Se vivessimo su Marte guarderemmo due lune

Dopo trecentotrenta giorni finisce che non riesci più a distinguere i tuoi confini da quelli suoi.
Come un colore secondario siamo mescolati insieme, sfumature, reazioni chimiche, siamo pigmenti intrecciati indissolubilmente. Il verde, il viola, l’arancione, stati irreversibili, non puoi più tornare indietro, il giallo non esiste più.
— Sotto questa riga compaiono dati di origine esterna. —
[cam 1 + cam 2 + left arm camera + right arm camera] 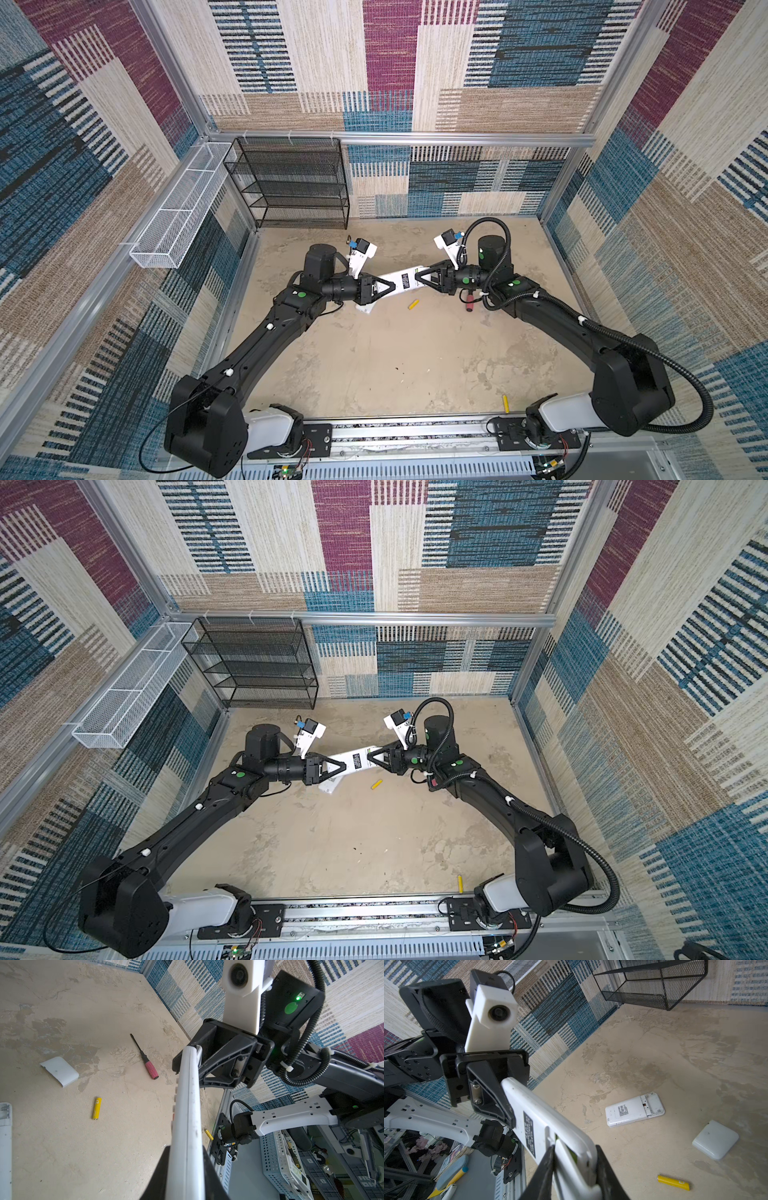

Non il rosso, non il blu.
E insieme boicottiamo le funzioni funebri per guardare i tramonti e le isole coperte dalle case abbandonate, per ridere di Dio e di noi.
Insieme paghiamo alla cassa e saziamo gli sguardi del popolo, modifichiamo le prognosi dei nostri disturbi intestinali, ma siamo insieme, anche quando sbatto la porta e ti mando a fanculo, e tu non ti arrendi, tu non ti arrendi.
Le nostre guerre in fondo sono solo velleità artistiche, licenze poetiche, e al termine della serata si ringraziano i gentili spettatori ma in particolare i due ragazzi seduti sotto il palco, che portino l’amore per le strade della città che trecentotrenta giorni prima hai fatto risorgere.
Se fossimo su Marte adesso staremmo guardando due lune, le costellazioni da altre prospettive, continueremmo a lasciarci messaggi in codice e non moriremmo quasi mai.
Così l’aria profuma di glucosio, la luce ti filtra negli occhi, non riesci più a capire dove cominci tu e dove finisce lui, dove comincia lui e dove finisci tu.